■ **RECORDS SUPPLIED**
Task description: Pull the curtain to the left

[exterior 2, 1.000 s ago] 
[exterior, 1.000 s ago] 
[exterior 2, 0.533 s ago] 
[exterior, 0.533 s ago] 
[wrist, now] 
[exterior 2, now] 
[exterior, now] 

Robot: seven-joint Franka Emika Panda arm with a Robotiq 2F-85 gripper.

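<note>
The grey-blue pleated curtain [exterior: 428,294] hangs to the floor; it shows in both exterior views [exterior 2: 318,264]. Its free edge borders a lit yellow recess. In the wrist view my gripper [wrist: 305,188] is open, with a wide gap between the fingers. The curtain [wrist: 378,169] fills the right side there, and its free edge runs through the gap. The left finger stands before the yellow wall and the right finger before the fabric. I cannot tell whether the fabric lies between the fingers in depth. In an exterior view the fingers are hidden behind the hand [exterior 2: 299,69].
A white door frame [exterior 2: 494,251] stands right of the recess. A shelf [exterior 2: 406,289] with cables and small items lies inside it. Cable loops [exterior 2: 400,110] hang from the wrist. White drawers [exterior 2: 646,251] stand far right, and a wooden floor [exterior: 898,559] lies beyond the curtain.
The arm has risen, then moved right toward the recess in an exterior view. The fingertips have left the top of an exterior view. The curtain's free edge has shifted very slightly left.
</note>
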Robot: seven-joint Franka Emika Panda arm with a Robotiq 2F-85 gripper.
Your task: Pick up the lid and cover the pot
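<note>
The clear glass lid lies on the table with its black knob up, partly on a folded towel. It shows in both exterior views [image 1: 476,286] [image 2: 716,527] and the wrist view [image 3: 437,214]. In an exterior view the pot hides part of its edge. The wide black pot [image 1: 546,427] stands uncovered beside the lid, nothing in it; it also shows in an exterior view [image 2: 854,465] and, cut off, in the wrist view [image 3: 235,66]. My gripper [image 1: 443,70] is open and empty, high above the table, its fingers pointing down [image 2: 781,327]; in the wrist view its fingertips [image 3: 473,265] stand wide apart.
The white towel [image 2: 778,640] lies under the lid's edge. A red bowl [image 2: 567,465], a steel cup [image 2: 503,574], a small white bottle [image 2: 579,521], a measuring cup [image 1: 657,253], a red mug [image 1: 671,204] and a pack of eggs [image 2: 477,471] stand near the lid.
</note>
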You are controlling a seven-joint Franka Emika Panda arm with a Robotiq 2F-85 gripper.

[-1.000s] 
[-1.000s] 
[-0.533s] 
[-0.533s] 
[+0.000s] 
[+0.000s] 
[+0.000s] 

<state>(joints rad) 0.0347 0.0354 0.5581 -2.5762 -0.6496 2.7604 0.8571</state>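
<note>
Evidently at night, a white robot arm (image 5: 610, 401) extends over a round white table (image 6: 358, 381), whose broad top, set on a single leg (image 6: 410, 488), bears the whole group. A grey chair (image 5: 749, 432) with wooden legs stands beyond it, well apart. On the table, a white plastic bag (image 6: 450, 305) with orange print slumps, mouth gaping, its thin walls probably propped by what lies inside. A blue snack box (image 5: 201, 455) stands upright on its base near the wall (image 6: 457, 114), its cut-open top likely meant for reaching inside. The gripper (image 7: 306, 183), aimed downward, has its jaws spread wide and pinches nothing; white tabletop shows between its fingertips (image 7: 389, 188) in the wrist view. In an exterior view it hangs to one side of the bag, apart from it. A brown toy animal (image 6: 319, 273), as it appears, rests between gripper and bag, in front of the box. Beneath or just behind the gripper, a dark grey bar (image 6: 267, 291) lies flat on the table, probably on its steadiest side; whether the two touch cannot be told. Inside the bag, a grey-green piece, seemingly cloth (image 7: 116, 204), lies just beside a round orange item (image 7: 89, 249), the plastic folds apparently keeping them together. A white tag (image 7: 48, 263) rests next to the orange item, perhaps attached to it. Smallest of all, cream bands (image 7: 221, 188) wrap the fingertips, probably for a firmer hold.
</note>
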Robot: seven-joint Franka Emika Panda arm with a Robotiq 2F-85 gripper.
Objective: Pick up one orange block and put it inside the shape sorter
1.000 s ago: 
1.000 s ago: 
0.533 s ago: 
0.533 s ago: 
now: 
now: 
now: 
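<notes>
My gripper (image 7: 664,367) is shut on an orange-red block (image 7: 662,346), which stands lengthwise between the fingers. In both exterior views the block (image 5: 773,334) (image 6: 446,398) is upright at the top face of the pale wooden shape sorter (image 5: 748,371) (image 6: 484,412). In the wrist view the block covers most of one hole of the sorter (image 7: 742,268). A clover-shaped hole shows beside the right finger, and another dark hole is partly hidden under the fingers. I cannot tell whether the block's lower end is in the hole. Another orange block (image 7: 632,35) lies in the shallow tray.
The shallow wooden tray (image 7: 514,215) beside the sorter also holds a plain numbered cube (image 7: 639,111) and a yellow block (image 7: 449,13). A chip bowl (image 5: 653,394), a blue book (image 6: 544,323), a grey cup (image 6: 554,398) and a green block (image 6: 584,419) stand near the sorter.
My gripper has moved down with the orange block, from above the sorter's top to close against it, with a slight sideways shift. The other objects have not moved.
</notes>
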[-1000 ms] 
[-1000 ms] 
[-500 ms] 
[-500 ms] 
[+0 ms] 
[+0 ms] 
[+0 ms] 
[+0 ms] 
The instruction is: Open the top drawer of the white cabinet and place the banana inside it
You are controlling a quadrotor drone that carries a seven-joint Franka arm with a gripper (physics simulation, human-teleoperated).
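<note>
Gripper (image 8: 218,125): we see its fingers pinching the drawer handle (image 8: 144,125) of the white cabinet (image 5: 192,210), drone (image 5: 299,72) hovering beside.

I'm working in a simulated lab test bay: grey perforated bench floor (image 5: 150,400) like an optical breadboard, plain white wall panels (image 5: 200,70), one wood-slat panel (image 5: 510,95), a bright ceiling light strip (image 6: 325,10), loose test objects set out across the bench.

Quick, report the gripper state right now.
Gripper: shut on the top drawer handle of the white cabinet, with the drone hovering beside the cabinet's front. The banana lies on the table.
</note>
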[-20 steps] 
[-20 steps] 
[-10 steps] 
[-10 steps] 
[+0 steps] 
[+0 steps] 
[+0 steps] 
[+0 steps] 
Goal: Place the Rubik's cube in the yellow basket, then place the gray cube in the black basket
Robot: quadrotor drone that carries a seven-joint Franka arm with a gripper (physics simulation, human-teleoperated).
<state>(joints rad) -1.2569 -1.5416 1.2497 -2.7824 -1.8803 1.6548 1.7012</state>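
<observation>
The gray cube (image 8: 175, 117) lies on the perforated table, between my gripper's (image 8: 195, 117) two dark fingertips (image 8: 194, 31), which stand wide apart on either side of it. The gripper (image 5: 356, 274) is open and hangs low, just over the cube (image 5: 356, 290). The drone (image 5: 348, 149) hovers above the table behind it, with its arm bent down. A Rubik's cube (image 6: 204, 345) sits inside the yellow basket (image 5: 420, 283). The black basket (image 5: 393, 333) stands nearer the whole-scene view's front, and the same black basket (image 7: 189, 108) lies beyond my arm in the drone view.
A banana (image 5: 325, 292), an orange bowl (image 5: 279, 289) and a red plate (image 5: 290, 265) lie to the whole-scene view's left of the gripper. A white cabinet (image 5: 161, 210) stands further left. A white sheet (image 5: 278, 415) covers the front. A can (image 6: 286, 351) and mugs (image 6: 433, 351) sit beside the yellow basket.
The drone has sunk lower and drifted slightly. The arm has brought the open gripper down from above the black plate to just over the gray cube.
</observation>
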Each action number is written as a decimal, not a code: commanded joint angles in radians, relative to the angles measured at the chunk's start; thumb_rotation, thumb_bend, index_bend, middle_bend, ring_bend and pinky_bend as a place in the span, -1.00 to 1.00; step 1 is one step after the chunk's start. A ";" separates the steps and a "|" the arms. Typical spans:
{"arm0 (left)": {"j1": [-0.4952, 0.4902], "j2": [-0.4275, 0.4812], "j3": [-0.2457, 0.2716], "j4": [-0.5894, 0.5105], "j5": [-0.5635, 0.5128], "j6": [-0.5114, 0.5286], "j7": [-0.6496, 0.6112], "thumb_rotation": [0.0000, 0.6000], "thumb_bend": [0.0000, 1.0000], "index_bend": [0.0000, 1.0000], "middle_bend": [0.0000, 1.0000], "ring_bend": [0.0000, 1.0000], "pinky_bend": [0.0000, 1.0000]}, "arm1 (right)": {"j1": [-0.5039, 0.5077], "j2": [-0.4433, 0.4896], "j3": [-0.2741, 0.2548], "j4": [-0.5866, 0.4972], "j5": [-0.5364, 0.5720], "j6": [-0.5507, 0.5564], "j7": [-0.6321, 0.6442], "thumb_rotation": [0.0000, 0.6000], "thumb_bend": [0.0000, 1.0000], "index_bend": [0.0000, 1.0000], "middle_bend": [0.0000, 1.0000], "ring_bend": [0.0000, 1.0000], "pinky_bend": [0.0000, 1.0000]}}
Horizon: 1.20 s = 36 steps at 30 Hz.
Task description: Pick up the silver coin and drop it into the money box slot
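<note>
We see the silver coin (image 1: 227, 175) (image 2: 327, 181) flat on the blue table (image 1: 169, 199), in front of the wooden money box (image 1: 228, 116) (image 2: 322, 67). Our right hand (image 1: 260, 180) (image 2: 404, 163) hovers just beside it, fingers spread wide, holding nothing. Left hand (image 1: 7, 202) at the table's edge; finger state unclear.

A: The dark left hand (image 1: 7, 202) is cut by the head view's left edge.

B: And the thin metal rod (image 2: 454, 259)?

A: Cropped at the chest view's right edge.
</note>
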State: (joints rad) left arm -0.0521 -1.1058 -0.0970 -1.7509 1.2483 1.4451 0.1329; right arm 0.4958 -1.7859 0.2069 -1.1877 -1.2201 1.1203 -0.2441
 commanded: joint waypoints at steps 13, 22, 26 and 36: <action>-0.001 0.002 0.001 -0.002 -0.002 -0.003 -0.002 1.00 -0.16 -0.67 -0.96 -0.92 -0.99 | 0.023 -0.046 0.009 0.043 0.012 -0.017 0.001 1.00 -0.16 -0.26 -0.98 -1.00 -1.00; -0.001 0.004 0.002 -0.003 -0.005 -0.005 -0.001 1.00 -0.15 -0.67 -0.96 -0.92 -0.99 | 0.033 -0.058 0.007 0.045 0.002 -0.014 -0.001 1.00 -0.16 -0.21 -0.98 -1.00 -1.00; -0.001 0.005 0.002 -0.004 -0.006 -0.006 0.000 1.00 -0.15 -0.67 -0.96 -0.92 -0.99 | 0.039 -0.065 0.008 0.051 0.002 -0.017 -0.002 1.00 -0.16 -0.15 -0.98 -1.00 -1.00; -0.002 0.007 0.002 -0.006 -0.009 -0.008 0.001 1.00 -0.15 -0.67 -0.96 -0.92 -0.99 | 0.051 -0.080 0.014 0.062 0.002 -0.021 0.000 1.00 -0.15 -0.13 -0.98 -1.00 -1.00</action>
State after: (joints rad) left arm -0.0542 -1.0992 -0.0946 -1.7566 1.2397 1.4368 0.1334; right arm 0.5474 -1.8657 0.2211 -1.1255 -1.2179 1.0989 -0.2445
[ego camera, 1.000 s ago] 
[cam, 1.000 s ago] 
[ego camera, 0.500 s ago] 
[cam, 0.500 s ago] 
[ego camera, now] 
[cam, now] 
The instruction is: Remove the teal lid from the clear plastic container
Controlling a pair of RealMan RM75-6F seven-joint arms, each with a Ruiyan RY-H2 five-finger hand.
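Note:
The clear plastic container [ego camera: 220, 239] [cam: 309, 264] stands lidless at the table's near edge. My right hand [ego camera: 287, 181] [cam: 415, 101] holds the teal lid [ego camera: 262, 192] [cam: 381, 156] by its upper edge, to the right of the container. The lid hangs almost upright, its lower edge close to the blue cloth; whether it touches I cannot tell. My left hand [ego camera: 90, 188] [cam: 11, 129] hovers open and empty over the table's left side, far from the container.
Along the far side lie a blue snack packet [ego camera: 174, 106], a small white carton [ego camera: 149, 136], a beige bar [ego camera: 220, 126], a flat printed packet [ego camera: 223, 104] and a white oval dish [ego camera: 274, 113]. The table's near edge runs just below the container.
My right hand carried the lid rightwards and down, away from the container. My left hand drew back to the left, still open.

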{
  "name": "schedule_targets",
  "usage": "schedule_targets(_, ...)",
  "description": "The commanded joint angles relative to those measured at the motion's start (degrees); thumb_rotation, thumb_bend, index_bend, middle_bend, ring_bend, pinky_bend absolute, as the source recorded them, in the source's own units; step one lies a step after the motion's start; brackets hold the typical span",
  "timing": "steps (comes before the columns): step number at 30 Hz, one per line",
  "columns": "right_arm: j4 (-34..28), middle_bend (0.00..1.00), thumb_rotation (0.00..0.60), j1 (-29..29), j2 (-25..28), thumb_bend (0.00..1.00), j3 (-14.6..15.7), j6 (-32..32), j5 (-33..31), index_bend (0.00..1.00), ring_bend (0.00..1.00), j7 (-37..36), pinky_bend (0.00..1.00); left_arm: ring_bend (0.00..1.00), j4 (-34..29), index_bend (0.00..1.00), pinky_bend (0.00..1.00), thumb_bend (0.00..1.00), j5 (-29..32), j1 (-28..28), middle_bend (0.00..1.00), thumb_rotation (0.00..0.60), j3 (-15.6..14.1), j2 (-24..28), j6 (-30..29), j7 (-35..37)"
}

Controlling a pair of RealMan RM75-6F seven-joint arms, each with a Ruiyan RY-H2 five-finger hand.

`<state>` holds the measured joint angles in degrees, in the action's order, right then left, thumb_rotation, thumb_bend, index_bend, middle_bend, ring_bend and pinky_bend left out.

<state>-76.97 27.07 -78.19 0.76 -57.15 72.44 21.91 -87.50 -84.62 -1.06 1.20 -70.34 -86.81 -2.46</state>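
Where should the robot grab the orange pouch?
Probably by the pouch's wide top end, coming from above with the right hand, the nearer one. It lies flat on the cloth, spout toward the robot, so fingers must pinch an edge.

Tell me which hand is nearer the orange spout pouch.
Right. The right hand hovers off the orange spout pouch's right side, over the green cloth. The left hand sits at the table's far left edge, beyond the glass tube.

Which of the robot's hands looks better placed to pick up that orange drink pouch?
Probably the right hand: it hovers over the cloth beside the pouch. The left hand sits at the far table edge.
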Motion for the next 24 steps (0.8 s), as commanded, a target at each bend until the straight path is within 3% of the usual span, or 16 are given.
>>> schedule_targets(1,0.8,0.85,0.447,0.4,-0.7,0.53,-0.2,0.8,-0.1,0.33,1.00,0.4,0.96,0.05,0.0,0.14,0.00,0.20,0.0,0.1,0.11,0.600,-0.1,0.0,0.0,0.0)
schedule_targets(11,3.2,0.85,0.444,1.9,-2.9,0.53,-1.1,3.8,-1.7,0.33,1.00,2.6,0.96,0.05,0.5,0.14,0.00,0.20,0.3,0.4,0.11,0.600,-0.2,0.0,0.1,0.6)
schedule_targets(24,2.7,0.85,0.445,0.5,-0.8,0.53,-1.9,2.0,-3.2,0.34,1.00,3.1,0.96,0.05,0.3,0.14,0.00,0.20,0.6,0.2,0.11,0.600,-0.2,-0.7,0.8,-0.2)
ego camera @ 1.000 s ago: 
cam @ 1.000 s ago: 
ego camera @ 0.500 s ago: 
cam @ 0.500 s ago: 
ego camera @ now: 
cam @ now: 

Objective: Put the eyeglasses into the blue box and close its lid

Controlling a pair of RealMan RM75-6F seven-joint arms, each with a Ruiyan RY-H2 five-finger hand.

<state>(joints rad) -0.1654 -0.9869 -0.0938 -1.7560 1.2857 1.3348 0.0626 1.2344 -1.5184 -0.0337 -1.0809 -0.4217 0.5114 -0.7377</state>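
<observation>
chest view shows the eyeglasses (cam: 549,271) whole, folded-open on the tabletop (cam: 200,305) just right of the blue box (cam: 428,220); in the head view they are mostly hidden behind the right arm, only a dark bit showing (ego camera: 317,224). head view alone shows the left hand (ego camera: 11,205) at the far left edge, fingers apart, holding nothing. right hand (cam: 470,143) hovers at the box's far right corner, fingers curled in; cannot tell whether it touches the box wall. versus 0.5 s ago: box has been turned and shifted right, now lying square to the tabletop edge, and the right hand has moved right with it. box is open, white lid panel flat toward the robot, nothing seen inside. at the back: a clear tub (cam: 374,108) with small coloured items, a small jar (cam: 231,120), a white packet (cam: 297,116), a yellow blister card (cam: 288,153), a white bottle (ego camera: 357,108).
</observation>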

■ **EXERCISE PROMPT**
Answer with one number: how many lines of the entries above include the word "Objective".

■ **ANSWER SPACE**
2